- [Work item] Return the whole listing exactly, omitting the pictures.

- [Task data]
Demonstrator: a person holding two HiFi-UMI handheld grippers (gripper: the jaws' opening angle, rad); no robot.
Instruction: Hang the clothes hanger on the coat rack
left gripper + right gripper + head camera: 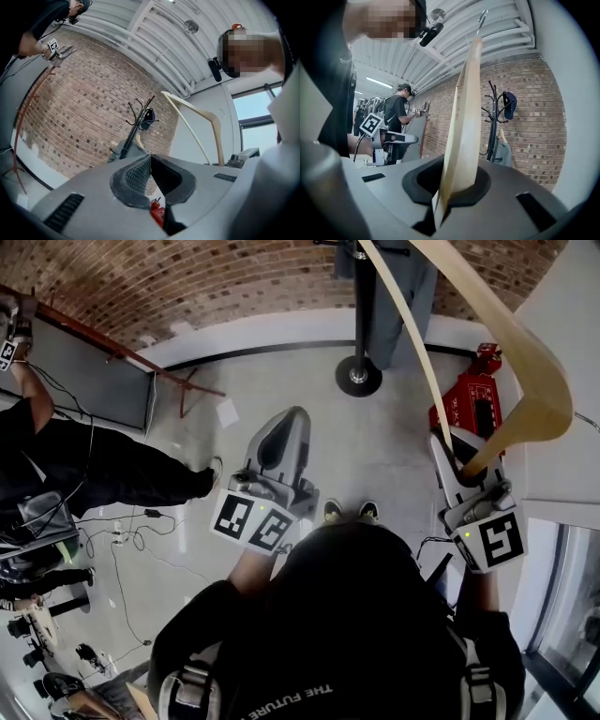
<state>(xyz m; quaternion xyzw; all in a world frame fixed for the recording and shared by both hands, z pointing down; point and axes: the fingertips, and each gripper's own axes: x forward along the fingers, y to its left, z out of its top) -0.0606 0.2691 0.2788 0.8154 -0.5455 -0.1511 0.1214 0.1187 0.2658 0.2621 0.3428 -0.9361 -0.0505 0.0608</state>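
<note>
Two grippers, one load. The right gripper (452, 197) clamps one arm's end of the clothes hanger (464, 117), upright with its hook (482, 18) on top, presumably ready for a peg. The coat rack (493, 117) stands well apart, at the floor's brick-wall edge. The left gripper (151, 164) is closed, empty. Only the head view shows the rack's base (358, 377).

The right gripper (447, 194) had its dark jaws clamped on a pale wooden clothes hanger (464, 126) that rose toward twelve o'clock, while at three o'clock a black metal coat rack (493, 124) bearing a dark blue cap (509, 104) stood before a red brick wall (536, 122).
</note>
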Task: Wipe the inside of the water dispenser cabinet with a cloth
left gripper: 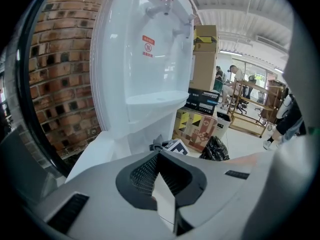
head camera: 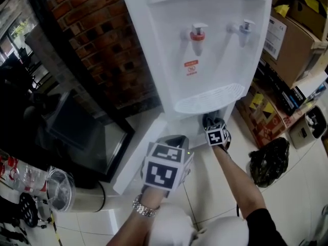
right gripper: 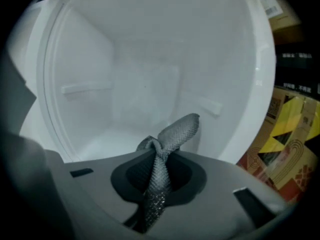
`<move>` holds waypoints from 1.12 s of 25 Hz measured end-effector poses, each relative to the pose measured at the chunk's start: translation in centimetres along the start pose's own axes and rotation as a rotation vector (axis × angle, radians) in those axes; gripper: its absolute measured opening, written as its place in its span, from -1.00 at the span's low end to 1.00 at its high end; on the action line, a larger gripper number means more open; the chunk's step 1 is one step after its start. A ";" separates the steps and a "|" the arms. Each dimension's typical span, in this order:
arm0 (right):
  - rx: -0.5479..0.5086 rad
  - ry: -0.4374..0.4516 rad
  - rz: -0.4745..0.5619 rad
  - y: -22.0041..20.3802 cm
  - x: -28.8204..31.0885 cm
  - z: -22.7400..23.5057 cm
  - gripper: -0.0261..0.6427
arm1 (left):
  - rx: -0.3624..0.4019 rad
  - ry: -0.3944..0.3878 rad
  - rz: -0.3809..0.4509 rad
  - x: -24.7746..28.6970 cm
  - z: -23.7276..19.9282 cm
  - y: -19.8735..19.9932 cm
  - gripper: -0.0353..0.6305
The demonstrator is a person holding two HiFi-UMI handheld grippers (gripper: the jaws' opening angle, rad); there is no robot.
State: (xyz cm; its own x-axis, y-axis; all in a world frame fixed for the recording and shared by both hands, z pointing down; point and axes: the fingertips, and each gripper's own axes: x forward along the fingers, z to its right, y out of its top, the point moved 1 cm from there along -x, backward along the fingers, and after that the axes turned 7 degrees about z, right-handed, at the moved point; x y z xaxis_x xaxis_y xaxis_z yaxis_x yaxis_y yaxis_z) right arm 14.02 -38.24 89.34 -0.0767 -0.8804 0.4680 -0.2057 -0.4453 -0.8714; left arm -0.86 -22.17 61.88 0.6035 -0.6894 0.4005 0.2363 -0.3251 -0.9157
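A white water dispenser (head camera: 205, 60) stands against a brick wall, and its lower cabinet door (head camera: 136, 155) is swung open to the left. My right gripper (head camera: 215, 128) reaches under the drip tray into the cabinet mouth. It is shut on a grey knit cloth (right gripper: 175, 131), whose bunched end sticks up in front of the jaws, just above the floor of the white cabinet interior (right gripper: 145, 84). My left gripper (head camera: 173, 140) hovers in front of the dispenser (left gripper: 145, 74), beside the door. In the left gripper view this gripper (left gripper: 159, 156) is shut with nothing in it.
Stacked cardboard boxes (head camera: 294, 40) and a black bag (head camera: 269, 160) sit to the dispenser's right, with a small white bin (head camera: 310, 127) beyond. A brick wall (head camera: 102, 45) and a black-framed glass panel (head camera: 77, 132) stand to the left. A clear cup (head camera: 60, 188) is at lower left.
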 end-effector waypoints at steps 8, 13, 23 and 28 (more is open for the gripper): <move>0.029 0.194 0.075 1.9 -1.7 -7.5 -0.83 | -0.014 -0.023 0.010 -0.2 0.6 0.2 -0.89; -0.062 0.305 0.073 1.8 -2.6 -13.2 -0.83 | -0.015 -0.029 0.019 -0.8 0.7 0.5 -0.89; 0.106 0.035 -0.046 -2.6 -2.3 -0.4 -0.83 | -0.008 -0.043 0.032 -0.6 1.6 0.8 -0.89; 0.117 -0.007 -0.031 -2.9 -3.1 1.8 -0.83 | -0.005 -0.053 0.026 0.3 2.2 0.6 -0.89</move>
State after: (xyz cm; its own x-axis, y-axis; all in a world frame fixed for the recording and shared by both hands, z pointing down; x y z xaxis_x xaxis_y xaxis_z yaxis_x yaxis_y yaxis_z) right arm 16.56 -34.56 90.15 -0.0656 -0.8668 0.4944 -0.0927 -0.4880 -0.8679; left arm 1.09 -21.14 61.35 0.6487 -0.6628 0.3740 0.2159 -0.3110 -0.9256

- [Response]
Demonstrator: a person holding two HiFi-UMI handheld grippers (gripper: the jaws' opening angle, rad); no robot.
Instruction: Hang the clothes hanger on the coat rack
left gripper + right gripper + head camera: 
<state>(xyz m; quaternion xyzw; all in a world frame fixed for the recording and shared by both hands, z pointing down; point and axes: the fingertips, and each gripper's own axes: x forward along the fingers, y to its left, z out of its top) -0.0606 0.2691 0.2788 0.8154 -0.5455 -0.1511 0.1214 0.1187 0.2658 0.2621 0.3428 -0.9361 -0.0505 0.0608</state>
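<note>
Two grippers, one load. The right gripper (452, 197) clamps one arm's end of the clothes hanger (464, 117), upright with its hook (482, 18) on top, presumably ready for a peg. The coat rack (493, 117) stands well apart, at the floor's brick-wall edge. The left gripper (151, 164) is closed, empty. Only the head view shows the rack's base (358, 377).

The right gripper (447, 194) had its dark jaws clamped on a pale wooden clothes hanger (464, 126) that rose toward twelve o'clock, while at three o'clock a black metal coat rack (493, 124) bearing a dark blue cap (509, 104) stood before a red brick wall (536, 122).
</note>
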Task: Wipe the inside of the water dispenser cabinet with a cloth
left gripper: 
head camera: 
right gripper: 
`<move>` holds waypoints from 1.12 s of 25 Hz measured end-effector poses, each relative to the pose measured at the chunk's start: translation in centimetres along the start pose's own axes and rotation as a rotation vector (axis × angle, radians) in those axes; gripper: its absolute measured opening, written as its place in its span, from -1.00 at the span's low end to 1.00 at its high end; on the action line, a larger gripper number means more open; the chunk's step 1 is one step after its start. A ";" separates the steps and a "|" the arms. Each dimension's typical span, in this order:
arm0 (right):
  - rx: -0.5479..0.5086 rad
  - ry: -0.4374..0.4516 rad
  - rz: -0.4745..0.5619 rad
  - y: -22.0041..20.3802 cm
  - x: -28.8204..31.0885 cm
  - z: -22.7400..23.5057 cm
  - gripper: -0.0261..0.6427
arm1 (left):
  - rx: -0.3624..0.4019 rad
  - ry: -0.3944..0.3878 rad
  - rz: -0.3809..0.4509 rad
  - x: -24.7746..28.6970 cm
  - z: -23.7276..19.9282 cm
  - y: -19.8735..19.9932 cm
  - gripper: -0.0353..0.6305
The demonstrator is a person holding two HiFi-UMI handheld grippers (gripper: the jaws' opening angle, rad); there is no robot.
State: (xyz cm; its own x-axis, y-axis; all in a world frame fixed for the recording and shared by both hands, z pointing down; point and axes: the fingertips, and each gripper's own axes: x forward along the fingers, z to its right, y out of its top, the point moved 1 cm from there along -x, backward along the fingers, and after that the axes turned 7 degrees about z, right-handed, at the moved point; x y z xaxis_x xaxis_y xaxis_z yaxis_x yaxis_y yaxis_z) right arm 14.02 -38.24 89.34 -0.0767 -0.8804 0.4680 -0.2057 -0.4453 -0.8714; left arm -0.86 -22.17 61.88 0.6035 -0.6894 0.4005 0.2363 -0.3251 -0.9157
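A white water dispenser (head camera: 205, 60) stands against a brick wall, and its lower cabinet door (head camera: 136, 155) is swung open to the left. My right gripper (head camera: 215, 128) reaches under the drip tray into the cabinet mouth. It is shut on a grey knit cloth (right gripper: 175, 131), whose bunched end sticks up in front of the jaws, just above the floor of the white cabinet interior (right gripper: 145, 84). My left gripper (head camera: 173, 140) hovers in front of the dispenser (left gripper: 145, 74), beside the door. In the left gripper view this gripper (left gripper: 159, 156) is shut with nothing in it.
Stacked cardboard boxes (head camera: 294, 40) and a black bag (head camera: 269, 160) sit to the dispenser's right, with a small white bin (head camera: 310, 127) beyond. A brick wall (head camera: 102, 45) and a black-framed glass panel (head camera: 77, 132) stand to the left. A clear cup (head camera: 60, 188) is at lower left.
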 end-effector waypoints at steps 8, 13, 23 and 28 (more is open for the gripper): <move>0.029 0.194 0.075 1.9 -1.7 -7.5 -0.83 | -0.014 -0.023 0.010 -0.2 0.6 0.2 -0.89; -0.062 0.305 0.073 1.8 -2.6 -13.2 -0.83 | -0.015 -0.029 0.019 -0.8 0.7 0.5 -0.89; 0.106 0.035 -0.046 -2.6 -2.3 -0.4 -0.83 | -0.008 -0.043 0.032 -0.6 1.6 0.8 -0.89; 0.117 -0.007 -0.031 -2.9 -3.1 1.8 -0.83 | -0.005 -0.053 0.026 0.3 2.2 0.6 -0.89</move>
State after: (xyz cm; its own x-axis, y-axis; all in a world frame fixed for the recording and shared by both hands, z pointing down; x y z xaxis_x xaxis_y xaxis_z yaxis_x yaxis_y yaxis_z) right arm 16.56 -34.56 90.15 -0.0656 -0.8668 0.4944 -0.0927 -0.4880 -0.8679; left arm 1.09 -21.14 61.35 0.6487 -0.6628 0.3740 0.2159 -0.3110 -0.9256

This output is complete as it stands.